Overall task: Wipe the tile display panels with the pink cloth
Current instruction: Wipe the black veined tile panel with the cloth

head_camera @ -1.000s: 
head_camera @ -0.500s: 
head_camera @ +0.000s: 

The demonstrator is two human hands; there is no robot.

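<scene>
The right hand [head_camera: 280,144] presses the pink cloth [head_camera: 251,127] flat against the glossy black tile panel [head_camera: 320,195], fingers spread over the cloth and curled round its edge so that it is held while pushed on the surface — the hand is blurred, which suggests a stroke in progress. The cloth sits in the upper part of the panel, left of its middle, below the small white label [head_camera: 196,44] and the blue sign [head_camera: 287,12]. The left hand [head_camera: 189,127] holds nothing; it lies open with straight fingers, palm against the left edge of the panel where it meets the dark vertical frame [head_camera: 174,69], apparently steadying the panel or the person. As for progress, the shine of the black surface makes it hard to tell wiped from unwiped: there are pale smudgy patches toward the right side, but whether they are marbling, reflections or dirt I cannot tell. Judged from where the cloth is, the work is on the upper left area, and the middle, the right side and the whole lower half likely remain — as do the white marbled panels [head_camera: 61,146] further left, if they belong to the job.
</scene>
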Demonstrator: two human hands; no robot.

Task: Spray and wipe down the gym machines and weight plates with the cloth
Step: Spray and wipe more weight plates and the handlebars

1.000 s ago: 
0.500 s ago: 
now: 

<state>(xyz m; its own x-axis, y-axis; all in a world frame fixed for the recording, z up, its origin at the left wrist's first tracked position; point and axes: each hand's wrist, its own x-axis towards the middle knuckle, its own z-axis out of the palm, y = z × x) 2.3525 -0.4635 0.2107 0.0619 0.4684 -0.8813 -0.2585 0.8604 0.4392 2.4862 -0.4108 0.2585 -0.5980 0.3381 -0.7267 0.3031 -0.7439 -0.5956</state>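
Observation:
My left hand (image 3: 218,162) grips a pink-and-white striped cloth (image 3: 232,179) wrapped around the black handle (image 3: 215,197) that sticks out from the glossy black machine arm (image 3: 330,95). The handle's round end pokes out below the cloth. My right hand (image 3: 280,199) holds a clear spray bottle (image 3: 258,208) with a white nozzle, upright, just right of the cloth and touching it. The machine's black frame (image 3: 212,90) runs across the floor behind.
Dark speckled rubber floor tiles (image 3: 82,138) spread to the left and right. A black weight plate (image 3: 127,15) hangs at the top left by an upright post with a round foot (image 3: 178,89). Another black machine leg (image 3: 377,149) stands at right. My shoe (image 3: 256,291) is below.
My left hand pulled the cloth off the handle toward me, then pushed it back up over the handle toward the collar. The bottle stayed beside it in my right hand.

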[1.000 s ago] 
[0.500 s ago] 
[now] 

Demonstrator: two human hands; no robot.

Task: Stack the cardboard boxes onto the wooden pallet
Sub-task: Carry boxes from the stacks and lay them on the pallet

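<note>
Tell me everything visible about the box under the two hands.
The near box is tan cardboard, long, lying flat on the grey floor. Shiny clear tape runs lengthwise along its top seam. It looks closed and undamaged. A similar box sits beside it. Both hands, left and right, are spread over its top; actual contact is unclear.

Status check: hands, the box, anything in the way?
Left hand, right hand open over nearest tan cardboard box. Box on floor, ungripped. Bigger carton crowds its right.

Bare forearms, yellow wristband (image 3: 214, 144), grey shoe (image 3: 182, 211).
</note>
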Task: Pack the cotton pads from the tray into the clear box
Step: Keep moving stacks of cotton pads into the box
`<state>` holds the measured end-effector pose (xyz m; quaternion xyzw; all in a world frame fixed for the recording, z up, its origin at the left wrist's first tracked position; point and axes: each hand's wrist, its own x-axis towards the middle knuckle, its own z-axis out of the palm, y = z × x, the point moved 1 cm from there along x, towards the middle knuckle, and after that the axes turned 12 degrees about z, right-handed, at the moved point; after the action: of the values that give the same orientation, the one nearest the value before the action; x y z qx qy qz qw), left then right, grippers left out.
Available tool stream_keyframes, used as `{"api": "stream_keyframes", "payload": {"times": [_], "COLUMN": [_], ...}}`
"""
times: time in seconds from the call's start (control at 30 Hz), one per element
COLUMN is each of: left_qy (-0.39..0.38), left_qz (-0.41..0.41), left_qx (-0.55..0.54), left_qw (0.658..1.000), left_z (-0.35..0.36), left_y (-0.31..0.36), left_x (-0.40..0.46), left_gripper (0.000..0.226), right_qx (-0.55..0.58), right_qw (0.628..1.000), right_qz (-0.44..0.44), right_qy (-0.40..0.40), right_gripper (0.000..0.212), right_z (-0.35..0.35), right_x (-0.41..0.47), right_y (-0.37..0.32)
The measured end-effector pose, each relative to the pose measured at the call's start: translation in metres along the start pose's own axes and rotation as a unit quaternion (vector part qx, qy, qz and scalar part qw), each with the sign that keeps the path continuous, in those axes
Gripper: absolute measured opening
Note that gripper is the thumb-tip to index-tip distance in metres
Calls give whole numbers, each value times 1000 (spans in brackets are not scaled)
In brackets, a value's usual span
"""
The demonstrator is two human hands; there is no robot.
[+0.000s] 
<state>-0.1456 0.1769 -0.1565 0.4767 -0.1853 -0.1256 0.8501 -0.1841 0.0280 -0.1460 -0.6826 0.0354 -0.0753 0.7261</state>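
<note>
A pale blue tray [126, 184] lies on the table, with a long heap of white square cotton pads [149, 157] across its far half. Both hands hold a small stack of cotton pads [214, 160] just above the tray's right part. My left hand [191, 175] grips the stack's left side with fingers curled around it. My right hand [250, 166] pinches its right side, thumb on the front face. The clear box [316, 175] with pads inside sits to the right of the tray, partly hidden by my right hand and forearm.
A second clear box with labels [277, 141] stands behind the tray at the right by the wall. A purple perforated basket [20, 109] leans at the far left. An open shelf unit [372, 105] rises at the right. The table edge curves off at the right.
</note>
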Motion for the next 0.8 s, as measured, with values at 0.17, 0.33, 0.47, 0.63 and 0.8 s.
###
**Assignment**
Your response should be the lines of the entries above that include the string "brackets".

**Solution**
Calls give whole numbers, each value times 1000 (spans in brackets are not scaled)
In brackets, a value's usual span

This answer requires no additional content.